→ **WHAT THE TASK REQUIRES**:
What you return must be exactly the lines from the one containing "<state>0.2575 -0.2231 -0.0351" through the close of the listing, both included.

BEGIN

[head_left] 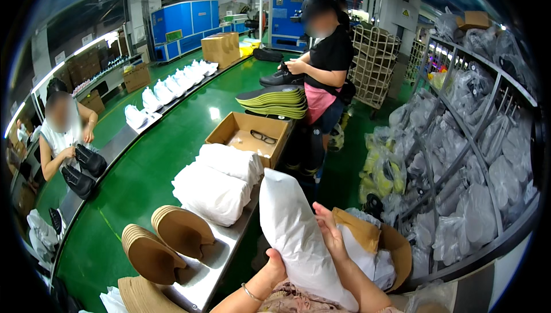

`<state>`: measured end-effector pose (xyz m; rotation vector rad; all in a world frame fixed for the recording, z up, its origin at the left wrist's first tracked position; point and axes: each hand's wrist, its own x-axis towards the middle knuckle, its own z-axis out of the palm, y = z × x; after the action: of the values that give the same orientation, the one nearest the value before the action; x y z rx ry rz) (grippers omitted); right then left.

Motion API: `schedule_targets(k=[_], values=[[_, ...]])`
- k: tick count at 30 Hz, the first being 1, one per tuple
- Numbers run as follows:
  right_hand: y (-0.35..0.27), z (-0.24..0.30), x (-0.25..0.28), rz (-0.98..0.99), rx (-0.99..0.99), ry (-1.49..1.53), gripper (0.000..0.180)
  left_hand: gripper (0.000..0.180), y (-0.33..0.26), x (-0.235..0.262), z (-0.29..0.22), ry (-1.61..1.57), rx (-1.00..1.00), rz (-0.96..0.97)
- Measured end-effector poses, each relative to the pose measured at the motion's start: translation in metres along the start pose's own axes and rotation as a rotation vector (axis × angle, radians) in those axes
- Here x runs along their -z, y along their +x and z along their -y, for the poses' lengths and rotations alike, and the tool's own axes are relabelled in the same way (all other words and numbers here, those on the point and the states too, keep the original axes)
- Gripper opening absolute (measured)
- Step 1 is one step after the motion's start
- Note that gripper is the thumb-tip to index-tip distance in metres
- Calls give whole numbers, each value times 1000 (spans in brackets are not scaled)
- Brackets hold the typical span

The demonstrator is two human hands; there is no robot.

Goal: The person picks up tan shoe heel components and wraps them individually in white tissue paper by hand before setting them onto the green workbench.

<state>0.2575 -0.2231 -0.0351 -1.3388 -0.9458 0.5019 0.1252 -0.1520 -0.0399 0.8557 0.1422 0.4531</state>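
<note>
A long bundle wrapped in white paper [294, 227] stands tilted in front of me, its narrower end upward. My left hand [275, 266] holds its left side with the thumb showing; the other fingers are mostly hidden behind it. Against its right side rests my right hand [332, 234], fingers fairly straight, so that the bundle is held between both palms. Left of it, more white paper-wrapped bundles [211, 191] lie on the metal ledge [198, 278]. Nearer me on that ledge stand curved brown cardboard pieces [143, 255] in nested stacks.
Beyond the bundles sit an open cardboard box [229, 129] with glasses [263, 137] inside and stacked green-edged insoles [272, 103]. A co-worker [327, 55] handles a black shoe. Across the green surface [155, 164], another person [63, 135] holds black shoes. Right stands a rack of bagged items [459, 164].
</note>
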Motion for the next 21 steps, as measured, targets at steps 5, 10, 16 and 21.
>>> schedule_targets(k=[5,10,16,21], values=[[11,-28,10,-24,-16,-190,42,119,13,23,10,-59,145,51],[9,7,42,223,-402,362,91,96,31,31,7,-35,92,-63],[-11,38,52,379,-436,127,108,86,53,14,14,-20,117,-137],[-19,36,47,222,-285,-29,105,80,66,-5,3,-166,75,-165]])
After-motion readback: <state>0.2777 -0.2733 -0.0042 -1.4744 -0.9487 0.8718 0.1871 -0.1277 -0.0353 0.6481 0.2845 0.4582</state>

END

→ **SOLUTION BELOW**:
<state>0.2575 -0.2231 -0.0351 -1.3388 -0.9458 0.5019 0.1252 -0.1520 -0.0399 0.8557 0.1422 0.4531</state>
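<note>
A long bundle wrapped in white paper [294, 227] stands tilted in front of me, its narrower end upward. My left hand [275, 266] holds its left side with the thumb showing; the other fingers are mostly hidden behind it. Against its right side rests my right hand [332, 234], fingers fairly straight, so that the bundle is held between both palms. Left of it, more white paper-wrapped bundles [211, 191] lie on the metal ledge [198, 278]. Nearer me on that ledge stand curved brown cardboard pieces [143, 255] in nested stacks.
Beyond the bundles sit an open cardboard box [229, 129] with glasses [263, 137] inside and stacked green-edged insoles [272, 103]. A co-worker [327, 55] handles a black shoe. Across the green surface [155, 164], another person [63, 135] holds black shoes. Right stands a rack of bagged items [459, 164].
</note>
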Motion for the next 21 steps, as measured, targets at steps 5, 10, 16 and 21.
>>> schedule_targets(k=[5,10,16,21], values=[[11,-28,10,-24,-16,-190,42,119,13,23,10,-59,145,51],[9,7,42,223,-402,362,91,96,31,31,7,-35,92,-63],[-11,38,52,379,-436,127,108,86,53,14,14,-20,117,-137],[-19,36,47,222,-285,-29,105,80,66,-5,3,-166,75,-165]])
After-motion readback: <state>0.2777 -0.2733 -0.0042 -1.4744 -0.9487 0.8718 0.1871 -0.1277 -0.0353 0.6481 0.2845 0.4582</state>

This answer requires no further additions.